- Genres: Pop; R&B; dance-pop; rock; jazz; new-age;
- Occupations: Singer-songwriter, musician
- Years active: 1988–present

= Samir Bağırov =

Samir Bağırov (August 21, 1967, Baku) is an Azerbaijani pop singer. Samir Bagirov is considered one of the founders of modern pop music in Azerbaijan. The singer has always been distinguished by his unusual appearance.

== Life and career ==

=== 1967-1987: Early Life ===
Born as Samir Rafiq oğlu İsayev, using his paternal grandmother's surname instead of his Tatar father's surname, was born on August 21, 1967, in Baku/Azerbaijan. He was admitted to the classical vocal department of the Baku Music Academy. During his studies at the conservatory, he was drafted into the Soviet army, where he performed as a soloist in the military ensemble's concerts. He completed his military service in Ukraine. After completing his military service, he continued and finished his education at the conservatory. He began his career working with the state orchestra "Gaya" under the leadership of Teymur Mirzoyev.

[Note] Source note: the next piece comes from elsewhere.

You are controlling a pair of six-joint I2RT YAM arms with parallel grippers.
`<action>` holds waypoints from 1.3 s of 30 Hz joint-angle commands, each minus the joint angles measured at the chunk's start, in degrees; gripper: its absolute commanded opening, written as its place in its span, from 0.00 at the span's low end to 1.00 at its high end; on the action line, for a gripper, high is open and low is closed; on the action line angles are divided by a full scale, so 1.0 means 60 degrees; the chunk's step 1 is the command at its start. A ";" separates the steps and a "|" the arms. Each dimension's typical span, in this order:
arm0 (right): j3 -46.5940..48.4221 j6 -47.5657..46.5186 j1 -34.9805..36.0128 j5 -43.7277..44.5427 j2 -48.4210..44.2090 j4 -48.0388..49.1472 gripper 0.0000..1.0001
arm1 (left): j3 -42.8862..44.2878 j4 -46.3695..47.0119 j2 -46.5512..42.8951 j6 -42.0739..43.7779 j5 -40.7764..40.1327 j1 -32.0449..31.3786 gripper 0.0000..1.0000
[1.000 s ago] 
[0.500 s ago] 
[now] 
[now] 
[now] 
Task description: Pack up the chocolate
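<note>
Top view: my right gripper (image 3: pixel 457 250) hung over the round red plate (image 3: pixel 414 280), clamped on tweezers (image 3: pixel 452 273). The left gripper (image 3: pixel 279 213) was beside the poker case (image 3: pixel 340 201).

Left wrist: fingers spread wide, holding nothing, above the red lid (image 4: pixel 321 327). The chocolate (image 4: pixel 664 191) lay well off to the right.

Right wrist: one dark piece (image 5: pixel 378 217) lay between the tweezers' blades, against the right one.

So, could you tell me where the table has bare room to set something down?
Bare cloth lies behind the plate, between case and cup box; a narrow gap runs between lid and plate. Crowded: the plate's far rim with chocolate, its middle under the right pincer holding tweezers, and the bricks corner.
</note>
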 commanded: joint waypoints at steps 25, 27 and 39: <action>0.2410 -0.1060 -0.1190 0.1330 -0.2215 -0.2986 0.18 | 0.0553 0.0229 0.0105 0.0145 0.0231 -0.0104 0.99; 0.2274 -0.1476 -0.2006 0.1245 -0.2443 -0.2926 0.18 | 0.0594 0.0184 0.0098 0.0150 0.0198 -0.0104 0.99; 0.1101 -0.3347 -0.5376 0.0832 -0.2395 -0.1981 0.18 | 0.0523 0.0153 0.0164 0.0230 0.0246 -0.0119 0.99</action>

=== 1988-1991: Baku Autumn 1988 ===
In 1988, Samir İsayev entered the Baku Autumn competition organized by Sevinj Karimova, performing "He Uletay," composed by Aziza Mustafazade, and duetted, alongside Sevil Hajiyeva, a song called "Inaniram," with music by Mikayil Vakilov and lyrics by Malik Farrukh. "Inaniram" earned him a special award.

Following the competition, in 1989, Samir continued his musical education at the Gnessin State Musical College in Moscow. At Gnessin, Samir not only took vocal lessons but also learned stage manners, dance, and how to dress on stage.

=== 1991-1992: Yalta-91 and Moscow-Yalta-Transit ===
In 1991, Baghirov won second place at the "Yalta-91" competition. During this competition, he performed Rashid Behbudov's "Sevgilim". At the winners' concert, he performed Whitney Houston's "All at Once". After the Yalta competition, the famous Russian composer Igor Krutoy composed the songs "Malenkoye Kafe" and "Otzovis" for Samir. Both songs were performed on popular channels like Channel One Russia and RTR in shows such as "Utrennaya Pocht," "Pesnya Goda," "Hit Parad Ostankino," and "Wider Circle".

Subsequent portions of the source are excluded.